Start of Block

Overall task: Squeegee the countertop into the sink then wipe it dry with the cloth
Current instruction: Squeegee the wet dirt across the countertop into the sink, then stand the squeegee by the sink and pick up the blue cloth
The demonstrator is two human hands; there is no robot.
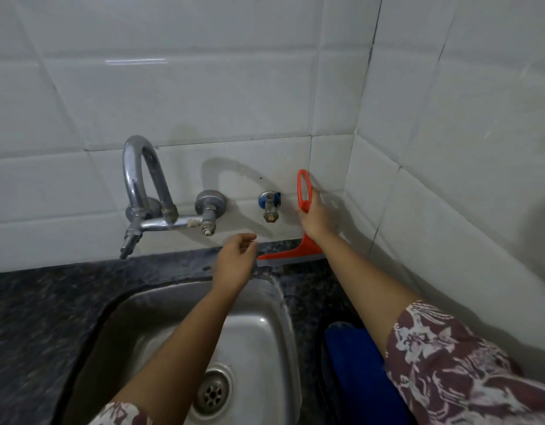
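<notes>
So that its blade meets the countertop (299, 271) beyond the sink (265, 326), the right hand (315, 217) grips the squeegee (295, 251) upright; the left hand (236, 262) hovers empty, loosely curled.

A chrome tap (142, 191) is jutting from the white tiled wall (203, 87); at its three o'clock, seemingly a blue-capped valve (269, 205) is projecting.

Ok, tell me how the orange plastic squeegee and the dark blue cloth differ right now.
The orange plastic squeegee is gripped by the right hand; the dark blue cloth lies untouched, partly hidden under the right forearm. The squeegee stands upright, blade on the dark speckled countertop by the tiled wall; the cloth lies flat, nearer the person. Both sit right of the steel sink.
</notes>
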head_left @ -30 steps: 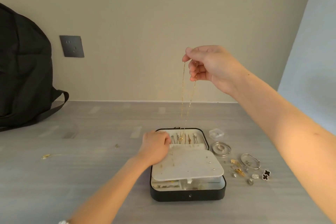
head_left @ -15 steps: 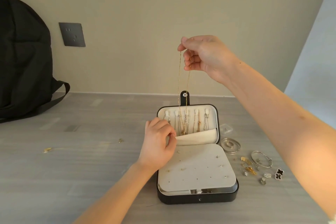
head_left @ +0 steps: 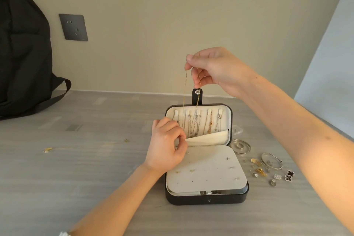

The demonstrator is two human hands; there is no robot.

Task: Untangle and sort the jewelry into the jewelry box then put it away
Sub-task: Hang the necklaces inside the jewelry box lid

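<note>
A black jewelry box (head_left: pixel 206 198) stands open on the grey table, its lid upright with several chains hanging from white hooks. My right hand (head_left: pixel 216 69) is raised above the lid and pinches a thin gold necklace (head_left: pixel 184 94), which dangles down into the lid's cream pocket (head_left: pixel 208 138). My left hand (head_left: pixel 166 145) pinches the pocket's left edge and pulls it open. A grey earring panel (head_left: pixel 208 170) with small studs covers the box's lower half.
Loose jewelry lies right of the box: a clear round case (head_left: pixel 240 146), a silver bangle (head_left: pixel 272 161), gold pieces (head_left: pixel 259 170) and black clover earrings (head_left: pixel 289 175). A gold chain (head_left: pixel 86 145) lies at the left. A black backpack (head_left: pixel 23 53) leans on the wall beside a socket (head_left: pixel 73 27).
The lid has swung from lying flat to upright. My right hand has lowered the gold necklace toward the lid, and my left hand now pulls the pocket edge open.
</note>
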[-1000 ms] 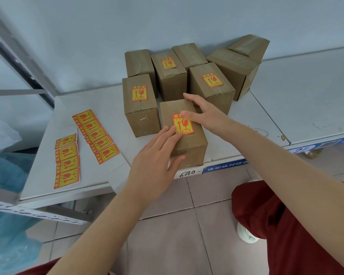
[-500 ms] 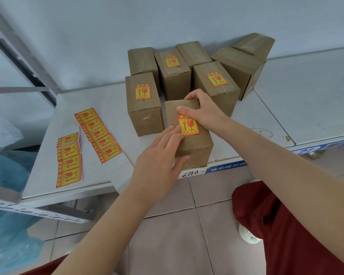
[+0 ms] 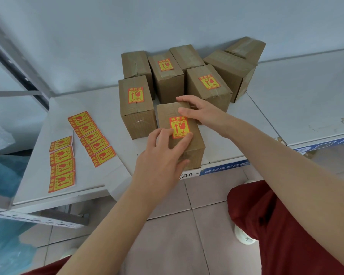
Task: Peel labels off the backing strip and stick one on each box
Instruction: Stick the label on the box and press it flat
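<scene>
Both my hands are on the nearest box (image 3: 189,149), which stands at the front edge of the white shelf (image 3: 38,155).

My left hand (image 3: 161,155) lies on the near end of the box top, fingers loosely spread and flat. Two fingertips (image 3: 184,140) touch the lower edge of the red-and-yellow label (image 3: 179,127) stuck there. The thumb runs down the box's front face. Nothing is gripped; the hand presses rather than holds.

My right hand (image 3: 199,110) reaches over the far end of the same box, fingers curled around its far top edge, with the thumb lying just above the label. It grasps the box itself.

Just left of my left fingers stands a second labelled box (image 3: 136,112). Beyond my right fingers are two more labelled boxes (image 3: 209,86), one behind the other toward the left (image 3: 166,76).

Further back against the wall are four boxes with bare tops in view (image 3: 136,64) (image 3: 186,55) (image 3: 229,66) (image 3: 246,46).

Well to the left of my left hand, two label strips lie flat on the shelf: one of five labels (image 3: 91,138) and one of four (image 3: 62,163) nearer the edge.
</scene>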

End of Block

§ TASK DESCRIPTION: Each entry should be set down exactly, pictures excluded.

§ YOUR SOLUTION:
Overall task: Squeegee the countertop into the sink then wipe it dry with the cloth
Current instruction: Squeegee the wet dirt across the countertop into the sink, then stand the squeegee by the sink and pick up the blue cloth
The demonstrator is two human hands; there is no robot.
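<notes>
So that its blade meets the countertop (299, 271) beyond the sink (265, 326), the right hand (315, 217) grips the squeegee (295, 251) upright; the left hand (236, 262) hovers empty, loosely curled.

A chrome tap (142, 191) is jutting from the white tiled wall (203, 87); at its three o'clock, seemingly a blue-capped valve (269, 205) is projecting.

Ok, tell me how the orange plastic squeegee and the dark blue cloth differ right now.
The orange plastic squeegee is gripped by the right hand; the dark blue cloth lies untouched, partly hidden under the right forearm. The squeegee stands upright, blade on the dark speckled countertop by the tiled wall; the cloth lies flat, nearer the person. Both sit right of the steel sink.
</notes>
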head_left @ -30 steps: 
head_left @ -15 steps: 
head_left @ +0 steps: 

The demonstrator is two human hands; there is no robot.

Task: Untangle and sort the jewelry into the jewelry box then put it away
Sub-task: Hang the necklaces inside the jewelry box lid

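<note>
A black jewelry box (head_left: pixel 206 198) stands open on the grey table, its lid upright with several chains hanging from white hooks. My right hand (head_left: pixel 216 69) is raised above the lid and pinches a thin gold necklace (head_left: pixel 184 94), which dangles down into the lid's cream pocket (head_left: pixel 208 138). My left hand (head_left: pixel 166 145) pinches the pocket's left edge and pulls it open. A grey earring panel (head_left: pixel 208 170) with small studs covers the box's lower half.
Loose jewelry lies right of the box: a clear round case (head_left: pixel 240 146), a silver bangle (head_left: pixel 272 161), gold pieces (head_left: pixel 259 170) and black clover earrings (head_left: pixel 289 175). A gold chain (head_left: pixel 86 145) lies at the left. A black backpack (head_left: pixel 23 53) leans on the wall beside a socket (head_left: pixel 73 27).
The lid has swung from lying flat to upright. My right hand has lowered the gold necklace toward the lid, and my left hand now pulls the pocket edge open.
</note>
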[-1000 ms] 
[-500 ms] 
[+0 ms] 
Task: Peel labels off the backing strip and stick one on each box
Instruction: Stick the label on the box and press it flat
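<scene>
Both my hands are on the nearest box (image 3: 189,149), which stands at the front edge of the white shelf (image 3: 38,155).

My left hand (image 3: 161,155) lies on the near end of the box top, fingers loosely spread and flat. Two fingertips (image 3: 184,140) touch the lower edge of the red-and-yellow label (image 3: 179,127) stuck there. The thumb runs down the box's front face. Nothing is gripped; the hand presses rather than holds.

My right hand (image 3: 199,110) reaches over the far end of the same box, fingers curled around its far top edge, with the thumb lying just above the label. It grasps the box itself.

Just left of my left fingers stands a second labelled box (image 3: 136,112). Beyond my right fingers are two more labelled boxes (image 3: 209,86), one behind the other toward the left (image 3: 166,76).

Further back against the wall are four boxes with bare tops in view (image 3: 136,64) (image 3: 186,55) (image 3: 229,66) (image 3: 246,46).

Well to the left of my left hand, two label strips lie flat on the shelf: one of five labels (image 3: 91,138) and one of four (image 3: 62,163) nearer the edge.
</scene>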

The output is complete.